Oberlander immigrated to Canada in 1954. The country had revoked his citizenship and attempted to deport him three times since 1995. Each time he appealed.
The Canadian government said when Oberlander first applied for citizenship he had knowingly concealed he had been an auxiliary of the Einsatzkommando, a force that operated behind the German army's front line in the Eastern occupied territories.
The Einsatzkommando was responsible for killing more than two million people, many of them Jews.

Oberlander admitted to first serving as a translator for the Einsatzkommando and later as an infantryman in the German army, according to 2018 court documents.
He maintained he had been forcibly conscripted at age 17 and did not participate in the atrocities.
Born in Ukraine, Oberlander first became a Canadian citizen in 1960. He also became a German citizen during World War Two.

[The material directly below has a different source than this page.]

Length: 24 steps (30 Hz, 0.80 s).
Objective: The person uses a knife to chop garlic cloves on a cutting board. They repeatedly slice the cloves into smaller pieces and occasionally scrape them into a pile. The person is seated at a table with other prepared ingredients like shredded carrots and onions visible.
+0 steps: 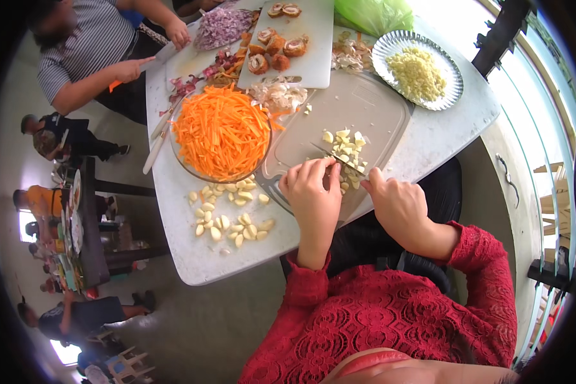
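My right hand [399, 204] grips a kitchen knife [346, 164], its handle mostly hidden in the fist. The blade lies over cut garlic pieces [349, 144] on a grey-brown cutting board [365, 103]. Close against the blade, the bent fingers and thumb of my left hand [315, 197] pinch garlic, which they mostly cover. Peeled whole garlic cloves [216, 234] are scattered on the white table [192, 269] left of my left hand. Beyond them stands a clear bowl heaped with orange shredded carrot [221, 132].
A foil-like fluted plate [453, 96] holds minced garlic [418, 74]. Stuffed rolls [273, 43] sit on a white board [319, 62] among garlic skins [278, 94]. Across the table, a person [89, 53] holds a knife [158, 56] beside chopped red onion [223, 26]. A white-handled knife [154, 151] lies beside the bowl.
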Each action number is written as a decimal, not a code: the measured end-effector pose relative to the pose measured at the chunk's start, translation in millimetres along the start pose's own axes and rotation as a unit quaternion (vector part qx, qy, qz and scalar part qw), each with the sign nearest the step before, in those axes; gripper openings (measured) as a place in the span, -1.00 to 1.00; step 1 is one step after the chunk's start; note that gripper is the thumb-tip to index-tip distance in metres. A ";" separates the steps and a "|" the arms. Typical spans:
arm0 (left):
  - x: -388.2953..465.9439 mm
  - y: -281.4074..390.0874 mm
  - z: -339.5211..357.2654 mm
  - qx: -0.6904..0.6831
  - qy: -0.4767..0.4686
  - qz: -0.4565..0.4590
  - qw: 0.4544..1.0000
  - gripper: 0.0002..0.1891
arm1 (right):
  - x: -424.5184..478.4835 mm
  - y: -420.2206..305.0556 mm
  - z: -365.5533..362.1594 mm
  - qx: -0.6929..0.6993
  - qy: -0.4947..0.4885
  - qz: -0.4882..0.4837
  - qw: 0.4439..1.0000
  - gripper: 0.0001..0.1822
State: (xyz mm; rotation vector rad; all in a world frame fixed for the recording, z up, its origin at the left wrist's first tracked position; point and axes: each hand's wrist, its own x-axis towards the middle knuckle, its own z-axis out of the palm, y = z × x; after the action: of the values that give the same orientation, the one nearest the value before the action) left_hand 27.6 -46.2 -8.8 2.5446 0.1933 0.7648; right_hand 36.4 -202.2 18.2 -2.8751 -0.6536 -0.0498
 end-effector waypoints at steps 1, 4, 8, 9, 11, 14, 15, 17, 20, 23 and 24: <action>0.0 -0.4 -0.8 0.000 0.001 -0.005 1.000 -0.90 | 6.2 2.0 -2.2 0.017 0.002 -0.010 1.000 -0.70; 0.7 0.2 -3.2 -0.003 -0.007 -0.023 1.000 -0.91 | 29.3 14.1 -14.3 0.071 -0.015 -0.048 0.996 -0.68; -0.2 -3.9 -2.8 0.010 0.012 -0.012 1.000 -0.90 | 28.7 13.8 -41.0 0.061 -0.017 -0.053 0.997 -0.67; -1.1 -4.2 -1.7 0.008 0.019 -0.008 1.000 -0.90 | 24.4 15.0 -42.0 0.052 -0.019 -0.041 0.998 -0.67; -1.4 -4.8 -1.5 0.007 0.033 -0.011 0.999 -0.90 | 18.6 13.2 -30.9 0.024 -0.012 -0.036 0.999 -0.67; 0.6 -3.3 2.1 0.005 0.049 -0.004 0.999 -0.91 | 9.3 9.1 -2.6 0.011 0.022 -0.029 0.999 -0.68; 0.3 -2.8 1.4 0.008 0.047 -0.007 0.999 -0.90 | 10.3 8.9 -4.1 0.012 0.019 -0.030 0.999 -0.68; 0.2 -2.2 -0.2 0.009 0.046 -0.011 0.999 -0.88 | 15.1 9.5 -8.3 0.013 0.013 -0.032 0.999 -0.68; 1.1 -2.7 -1.2 0.002 0.044 -0.012 0.999 -0.85 | 22.4 12.9 -10.0 0.023 0.013 -0.037 0.999 -0.68; -0.4 -2.4 -0.9 -0.005 0.041 -0.015 0.999 -0.80 | 22.7 8.8 -2.6 0.027 0.008 -0.024 0.999 -0.67; 0.4 -1.9 -0.8 -0.007 0.044 -0.017 0.999 -0.79 | 22.0 7.9 -0.1 0.024 0.006 -0.017 1.000 -0.67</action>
State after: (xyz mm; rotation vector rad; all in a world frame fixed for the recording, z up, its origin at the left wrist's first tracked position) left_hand 27.5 -44.1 -8.9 2.4887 0.2591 0.8627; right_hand 59.7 -199.9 18.5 -2.8151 -0.6908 -0.0546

In June 2017, the Canadian government revoked Oberlander's Canadian citizenship for the fourth time since the mid-1990s.
In February 2020, Russia had asked Canada to hand over case files on Oberlander to help Moscow with an investigation into the mass murder of children at a Soviet orphanage in 1942.
Russia's Investigation Committee, which handles probes into serious crimes, said it wanted Canada's case and legal files on Oberlander and said it was checking his possible involvement in a massacre at an orphanage in the then-Soviet town of Yeysk.
In a statement, the committee said a death squad equipped with mobile gas chambers was deployed in 1942-43 to the German-occupied Krasnodar region, now in southern Russia.
"As a result of one such operation, on Oct. 9 and 10, 1942, a mass murder of children at the Yeysk orphanage was committed."
The Investigative Committee said in October it had opened an inquiry into suspected genocide over the murders and that the bodies of 214 children had been found in 1943 after Nazi forces were driven out of the region.
The Investigative Committee said several translators and members of the death squad in the Krasnodar area were arrested and convicted in the 1940s and 1960s.
"However, Oberlander, was able to escape criminal responsibility by hiding from preliminary investigative organs immediately after Germany's capitulation [in 1945]," it said.
Following his death, Oberlander's family released a statement to local media that portrayed the former real estate developer as a community-minded man, devoted to his family.
"Notwithstanding the challenges in his life, he remained strong in his faith. He took comfort in his family and the support of many in his community," the statement said, according to the Globe and Mail newspaper.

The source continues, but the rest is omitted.